El consecuencialismo moral, como variante del utilitarismo, mide o calcula el impacto o consecuencias de la acción humana,6 y el deber moral surge como resultado de sopesar los efectos, resultados y consecuencias de una determinada acción, y no tanto de la ponderación de lo bueno y lo justo en una determinada acción, o de lo que debería de ser. En este sentido, se entiende en la actualidad por consecuencialismo la doctrina que “afirma que el acto correcto en cualquier situación dada es aquel que producirá el mejor resultado posible en su conjunto, juzgándolo desde una perspectiva impersonal que da igual peso al interés de todos”.7
Aquí se aprecia su clara filiación utilitarista: lo que importa es el resultado, la utilidad, sin que sea relevante si los medios para conseguirlo están de acuerdo con criterios éticos distintos a esa acción, es decir, esos medios sean inmorales.

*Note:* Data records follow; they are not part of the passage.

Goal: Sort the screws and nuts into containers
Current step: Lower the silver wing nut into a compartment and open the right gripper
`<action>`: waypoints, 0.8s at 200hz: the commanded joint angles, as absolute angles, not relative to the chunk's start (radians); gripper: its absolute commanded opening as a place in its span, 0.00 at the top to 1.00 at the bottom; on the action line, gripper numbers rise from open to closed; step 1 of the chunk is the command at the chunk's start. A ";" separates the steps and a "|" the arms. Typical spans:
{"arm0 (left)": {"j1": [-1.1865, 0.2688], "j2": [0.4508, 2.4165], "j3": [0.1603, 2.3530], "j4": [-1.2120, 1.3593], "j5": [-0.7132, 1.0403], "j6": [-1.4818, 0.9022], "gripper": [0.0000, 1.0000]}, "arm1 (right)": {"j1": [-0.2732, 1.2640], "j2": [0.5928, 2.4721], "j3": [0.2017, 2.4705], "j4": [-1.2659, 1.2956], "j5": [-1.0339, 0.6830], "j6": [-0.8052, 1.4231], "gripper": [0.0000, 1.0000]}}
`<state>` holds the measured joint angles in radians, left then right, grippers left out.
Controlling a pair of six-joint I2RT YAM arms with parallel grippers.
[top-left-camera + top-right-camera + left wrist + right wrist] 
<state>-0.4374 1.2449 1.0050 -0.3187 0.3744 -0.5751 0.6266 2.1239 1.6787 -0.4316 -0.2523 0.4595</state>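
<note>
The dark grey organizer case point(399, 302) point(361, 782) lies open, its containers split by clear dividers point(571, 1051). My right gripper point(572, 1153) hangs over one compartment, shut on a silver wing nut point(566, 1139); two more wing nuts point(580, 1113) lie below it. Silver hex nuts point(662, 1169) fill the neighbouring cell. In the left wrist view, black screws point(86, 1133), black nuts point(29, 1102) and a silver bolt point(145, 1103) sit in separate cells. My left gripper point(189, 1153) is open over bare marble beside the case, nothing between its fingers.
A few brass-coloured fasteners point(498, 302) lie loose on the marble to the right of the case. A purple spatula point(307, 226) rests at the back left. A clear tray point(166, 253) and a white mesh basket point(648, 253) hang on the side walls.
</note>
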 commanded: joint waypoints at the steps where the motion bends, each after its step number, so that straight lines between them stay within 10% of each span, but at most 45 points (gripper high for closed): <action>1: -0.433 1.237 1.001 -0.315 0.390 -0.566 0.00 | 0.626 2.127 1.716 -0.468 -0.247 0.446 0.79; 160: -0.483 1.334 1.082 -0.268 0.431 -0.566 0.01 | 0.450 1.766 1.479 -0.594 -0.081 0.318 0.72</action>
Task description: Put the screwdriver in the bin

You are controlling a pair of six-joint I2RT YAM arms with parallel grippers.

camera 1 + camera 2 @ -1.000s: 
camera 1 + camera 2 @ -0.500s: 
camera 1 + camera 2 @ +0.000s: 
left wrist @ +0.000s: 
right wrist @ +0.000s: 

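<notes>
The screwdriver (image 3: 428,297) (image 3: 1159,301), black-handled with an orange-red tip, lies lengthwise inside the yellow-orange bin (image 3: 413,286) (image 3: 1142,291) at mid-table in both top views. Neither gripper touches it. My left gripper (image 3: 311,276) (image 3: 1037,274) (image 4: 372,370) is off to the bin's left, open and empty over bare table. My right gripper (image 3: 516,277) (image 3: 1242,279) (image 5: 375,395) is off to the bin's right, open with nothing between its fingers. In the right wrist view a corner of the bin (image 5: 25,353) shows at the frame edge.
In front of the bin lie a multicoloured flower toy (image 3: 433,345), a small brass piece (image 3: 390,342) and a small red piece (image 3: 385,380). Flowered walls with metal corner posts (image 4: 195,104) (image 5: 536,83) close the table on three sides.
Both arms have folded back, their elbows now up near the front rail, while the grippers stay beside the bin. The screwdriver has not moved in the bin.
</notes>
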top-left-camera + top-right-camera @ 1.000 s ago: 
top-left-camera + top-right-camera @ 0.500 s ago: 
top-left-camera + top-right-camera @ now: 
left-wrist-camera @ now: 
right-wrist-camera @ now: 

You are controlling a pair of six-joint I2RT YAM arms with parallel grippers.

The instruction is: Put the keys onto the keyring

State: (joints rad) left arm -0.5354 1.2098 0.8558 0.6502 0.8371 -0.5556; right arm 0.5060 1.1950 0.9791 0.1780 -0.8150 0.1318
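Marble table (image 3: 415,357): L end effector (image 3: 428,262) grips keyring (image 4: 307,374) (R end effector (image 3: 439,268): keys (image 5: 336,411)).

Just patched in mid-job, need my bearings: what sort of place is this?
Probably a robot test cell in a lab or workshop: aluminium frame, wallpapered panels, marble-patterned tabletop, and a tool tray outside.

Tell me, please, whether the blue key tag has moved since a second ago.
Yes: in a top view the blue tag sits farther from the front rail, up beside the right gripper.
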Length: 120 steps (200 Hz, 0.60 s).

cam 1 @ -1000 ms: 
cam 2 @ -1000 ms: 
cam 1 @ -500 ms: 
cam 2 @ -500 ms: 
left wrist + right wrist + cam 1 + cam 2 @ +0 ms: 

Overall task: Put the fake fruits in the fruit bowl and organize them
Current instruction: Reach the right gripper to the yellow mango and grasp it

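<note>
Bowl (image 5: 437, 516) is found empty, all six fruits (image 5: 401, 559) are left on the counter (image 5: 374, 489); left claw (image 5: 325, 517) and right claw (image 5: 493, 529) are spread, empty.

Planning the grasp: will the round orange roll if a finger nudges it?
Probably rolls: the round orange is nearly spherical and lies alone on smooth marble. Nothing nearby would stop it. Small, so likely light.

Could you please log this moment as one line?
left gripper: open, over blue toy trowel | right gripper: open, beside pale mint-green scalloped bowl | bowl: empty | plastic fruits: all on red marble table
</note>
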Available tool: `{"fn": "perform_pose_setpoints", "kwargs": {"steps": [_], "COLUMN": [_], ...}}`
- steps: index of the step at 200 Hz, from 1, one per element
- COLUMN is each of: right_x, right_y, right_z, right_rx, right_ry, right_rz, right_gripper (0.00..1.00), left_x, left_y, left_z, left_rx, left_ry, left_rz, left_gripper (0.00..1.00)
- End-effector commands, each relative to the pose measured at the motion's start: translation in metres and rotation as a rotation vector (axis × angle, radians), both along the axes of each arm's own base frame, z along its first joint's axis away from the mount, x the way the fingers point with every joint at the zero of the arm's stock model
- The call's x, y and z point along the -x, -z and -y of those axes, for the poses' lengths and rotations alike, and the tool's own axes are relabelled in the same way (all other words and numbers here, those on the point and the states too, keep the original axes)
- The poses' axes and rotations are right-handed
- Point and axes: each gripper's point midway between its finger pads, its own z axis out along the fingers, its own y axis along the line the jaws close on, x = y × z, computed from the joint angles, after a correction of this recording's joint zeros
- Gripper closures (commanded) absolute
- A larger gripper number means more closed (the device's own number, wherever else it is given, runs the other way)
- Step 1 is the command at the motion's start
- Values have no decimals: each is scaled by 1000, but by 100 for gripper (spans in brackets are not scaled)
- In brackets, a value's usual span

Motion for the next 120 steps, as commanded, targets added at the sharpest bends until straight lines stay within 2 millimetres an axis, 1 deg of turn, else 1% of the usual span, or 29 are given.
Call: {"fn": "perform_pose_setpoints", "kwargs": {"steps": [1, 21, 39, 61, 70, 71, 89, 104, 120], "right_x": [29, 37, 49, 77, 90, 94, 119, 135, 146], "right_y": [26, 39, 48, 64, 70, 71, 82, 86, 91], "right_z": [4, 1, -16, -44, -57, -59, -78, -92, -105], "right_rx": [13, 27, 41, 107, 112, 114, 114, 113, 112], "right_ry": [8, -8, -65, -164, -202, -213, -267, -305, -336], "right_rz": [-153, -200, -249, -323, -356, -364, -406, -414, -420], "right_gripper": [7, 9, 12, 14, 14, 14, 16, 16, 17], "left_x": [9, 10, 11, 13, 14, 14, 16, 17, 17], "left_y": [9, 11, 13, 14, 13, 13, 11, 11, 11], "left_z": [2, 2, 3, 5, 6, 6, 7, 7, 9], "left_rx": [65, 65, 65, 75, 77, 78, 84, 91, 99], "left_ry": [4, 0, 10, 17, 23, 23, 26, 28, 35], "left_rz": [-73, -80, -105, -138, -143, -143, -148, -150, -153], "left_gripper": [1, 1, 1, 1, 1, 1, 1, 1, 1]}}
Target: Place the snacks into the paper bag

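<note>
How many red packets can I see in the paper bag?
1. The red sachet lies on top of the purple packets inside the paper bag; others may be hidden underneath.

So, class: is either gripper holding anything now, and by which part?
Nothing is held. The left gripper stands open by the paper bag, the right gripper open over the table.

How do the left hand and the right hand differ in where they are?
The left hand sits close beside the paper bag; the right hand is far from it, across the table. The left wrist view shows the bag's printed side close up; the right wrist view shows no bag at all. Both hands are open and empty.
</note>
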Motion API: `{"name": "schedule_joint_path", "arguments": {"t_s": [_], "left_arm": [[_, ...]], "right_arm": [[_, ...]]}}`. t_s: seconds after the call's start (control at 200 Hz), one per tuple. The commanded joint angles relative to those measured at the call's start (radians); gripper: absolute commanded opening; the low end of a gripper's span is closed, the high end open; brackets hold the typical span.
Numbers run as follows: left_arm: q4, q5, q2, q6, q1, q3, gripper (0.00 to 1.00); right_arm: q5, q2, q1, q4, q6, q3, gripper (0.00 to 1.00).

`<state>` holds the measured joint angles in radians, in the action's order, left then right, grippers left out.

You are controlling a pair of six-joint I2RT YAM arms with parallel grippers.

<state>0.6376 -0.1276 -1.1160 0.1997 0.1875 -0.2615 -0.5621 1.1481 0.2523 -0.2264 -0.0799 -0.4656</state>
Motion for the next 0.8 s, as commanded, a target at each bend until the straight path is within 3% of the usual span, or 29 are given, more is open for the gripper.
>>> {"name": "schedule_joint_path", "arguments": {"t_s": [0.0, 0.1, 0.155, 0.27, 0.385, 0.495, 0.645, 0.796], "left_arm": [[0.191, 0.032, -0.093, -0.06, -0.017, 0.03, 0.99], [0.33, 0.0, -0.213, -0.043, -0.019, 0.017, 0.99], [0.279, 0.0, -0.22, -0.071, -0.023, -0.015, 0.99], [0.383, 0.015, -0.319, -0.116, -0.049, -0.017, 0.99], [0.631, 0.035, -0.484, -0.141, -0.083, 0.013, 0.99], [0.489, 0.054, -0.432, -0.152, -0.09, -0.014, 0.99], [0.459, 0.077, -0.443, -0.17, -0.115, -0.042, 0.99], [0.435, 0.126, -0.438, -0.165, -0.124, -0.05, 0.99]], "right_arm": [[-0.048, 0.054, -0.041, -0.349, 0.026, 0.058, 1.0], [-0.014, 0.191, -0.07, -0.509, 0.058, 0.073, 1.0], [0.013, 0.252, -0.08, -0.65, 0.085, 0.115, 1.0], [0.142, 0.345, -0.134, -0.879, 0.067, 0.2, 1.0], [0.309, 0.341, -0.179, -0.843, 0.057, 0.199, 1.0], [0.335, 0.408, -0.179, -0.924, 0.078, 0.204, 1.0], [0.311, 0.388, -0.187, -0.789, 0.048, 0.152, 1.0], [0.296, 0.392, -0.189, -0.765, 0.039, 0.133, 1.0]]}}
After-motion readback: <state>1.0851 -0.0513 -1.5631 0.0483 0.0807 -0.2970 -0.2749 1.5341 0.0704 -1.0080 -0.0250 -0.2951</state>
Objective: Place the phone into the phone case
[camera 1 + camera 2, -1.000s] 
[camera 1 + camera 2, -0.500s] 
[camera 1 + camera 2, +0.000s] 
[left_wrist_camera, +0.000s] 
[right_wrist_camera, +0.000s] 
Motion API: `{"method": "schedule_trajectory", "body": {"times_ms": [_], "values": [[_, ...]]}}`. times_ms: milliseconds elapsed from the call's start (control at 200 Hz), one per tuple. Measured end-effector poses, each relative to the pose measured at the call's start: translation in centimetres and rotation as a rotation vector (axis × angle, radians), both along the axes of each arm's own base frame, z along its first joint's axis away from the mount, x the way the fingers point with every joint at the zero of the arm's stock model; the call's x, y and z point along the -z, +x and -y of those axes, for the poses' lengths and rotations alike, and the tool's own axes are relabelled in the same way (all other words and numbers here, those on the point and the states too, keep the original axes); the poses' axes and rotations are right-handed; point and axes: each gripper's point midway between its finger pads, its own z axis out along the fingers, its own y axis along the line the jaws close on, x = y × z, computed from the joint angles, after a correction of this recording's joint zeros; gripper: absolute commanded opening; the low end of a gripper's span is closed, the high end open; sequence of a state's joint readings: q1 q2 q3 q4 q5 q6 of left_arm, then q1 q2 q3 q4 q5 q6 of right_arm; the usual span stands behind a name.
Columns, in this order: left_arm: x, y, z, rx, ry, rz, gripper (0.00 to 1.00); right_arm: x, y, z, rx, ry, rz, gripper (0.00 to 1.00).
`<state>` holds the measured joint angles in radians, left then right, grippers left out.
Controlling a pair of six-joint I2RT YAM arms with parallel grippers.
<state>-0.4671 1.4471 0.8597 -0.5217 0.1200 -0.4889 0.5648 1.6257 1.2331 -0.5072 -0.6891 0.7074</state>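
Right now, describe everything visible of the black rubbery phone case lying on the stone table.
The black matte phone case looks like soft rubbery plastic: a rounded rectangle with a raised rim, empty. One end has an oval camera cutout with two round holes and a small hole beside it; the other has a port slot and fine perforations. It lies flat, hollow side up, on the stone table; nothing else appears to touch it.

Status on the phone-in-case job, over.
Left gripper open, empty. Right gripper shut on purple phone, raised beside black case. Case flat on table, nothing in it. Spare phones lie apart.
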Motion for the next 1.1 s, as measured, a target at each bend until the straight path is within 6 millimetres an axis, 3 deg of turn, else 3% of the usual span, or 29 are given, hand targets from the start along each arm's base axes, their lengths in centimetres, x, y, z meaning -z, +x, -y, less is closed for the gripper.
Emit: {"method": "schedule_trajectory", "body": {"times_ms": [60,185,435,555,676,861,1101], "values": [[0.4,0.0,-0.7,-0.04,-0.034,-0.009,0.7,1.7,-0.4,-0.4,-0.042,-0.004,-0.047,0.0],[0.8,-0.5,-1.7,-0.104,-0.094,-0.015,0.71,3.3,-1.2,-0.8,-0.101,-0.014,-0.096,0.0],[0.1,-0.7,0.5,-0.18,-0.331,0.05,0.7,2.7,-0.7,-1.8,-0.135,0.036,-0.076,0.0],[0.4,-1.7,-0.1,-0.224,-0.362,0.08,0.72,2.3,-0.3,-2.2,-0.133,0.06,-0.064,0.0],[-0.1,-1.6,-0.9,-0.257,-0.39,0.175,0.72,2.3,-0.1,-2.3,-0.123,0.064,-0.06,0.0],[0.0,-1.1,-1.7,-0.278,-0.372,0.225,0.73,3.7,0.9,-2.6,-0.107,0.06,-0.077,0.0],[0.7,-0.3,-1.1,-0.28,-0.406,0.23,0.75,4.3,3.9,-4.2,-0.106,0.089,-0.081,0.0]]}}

Es por esto que “según el razonamiento consecuencialista, la acción correcta (y, por tanto, debida) es aquella que en una situación concreta permitirá alcanzar las mejores consecuencias […], aunque a tal acción, considerada en sí misma, la corresponda la valoración de mala”,8 con lo cual su criterio de moralidad se inserta en una razón instrumental (lo que sirve o que no me afecte es bueno), más que en la tendencia natural del ser humano en su dimensión ética de la búsqueda y cultivo del bien, lo que Sócrates llamaba cultivar “la vida buena”.
Posiciones consecuencialistas y utilitaristas son, por ejemplo, la actitud cientificista que soslaya, en la mayoría de los casos, el valor y dignidad de los seres humanos en atención al avance de la ciencia sin límites,9 actitud que resulta ajena a cualquier regulación moral, y que en un análisis objetivo, presenta multitud de dilemas éticos, como acontece con experimentos clínicos con seres humanos para probar un nuevo medicamento, donde no se tiene la certeza científica de su fiabilidad, como ocurrió con la tristemente célebre tragedia de la talidomina, que provocó que muchos niños de diferentes partes del mundo nacieran deformes a finales de los años cincuenta y principios de los sesenta10 o los experimentos de Tuskegee (Alabama), con afroamericanos, para observar el desarrollo de la sífilis sin curar la enfermedad con penicilina,11 o —en el caso de los animales— las descarnadas pruebas donde se les toma como “conejillos de Indias” no importando su desmedido dolor —por ejemplo en la vivisección practicada en laboratorios o centros de exprimentación de antaño—, a fin de probar medicamentos o productos de belleza.
El deontologismo, por su parte, propone el cumplimiento racional de los deberes y obligaciones como centro de la vida moral, como propuso Jeremy Bentham en su Deontology or the Science of Morality (1834), en seguimiento de la intuición en torno al deber, propuesta por Kant en su filosofía práctica.12 El matiz aportado por Bentham, sin embargo, incluye un fuerte sentido normativo (reglas que se deben seguir) y prescriptivo (cumplir tales reglas con obligatoriedad moral más que jurídica), lo que significa que “no sólo intenta definir normas aplicables a situaciones concretas, sino que intenta definir lo conveniente e incluso darnos guías de orientación en nuestra conducta”.13 En este sentido, se ve con claridad la función de los códigos de ética en las diversas profesiones y en la vida organizacional de las instituciones de acuerdo con su propio perfil.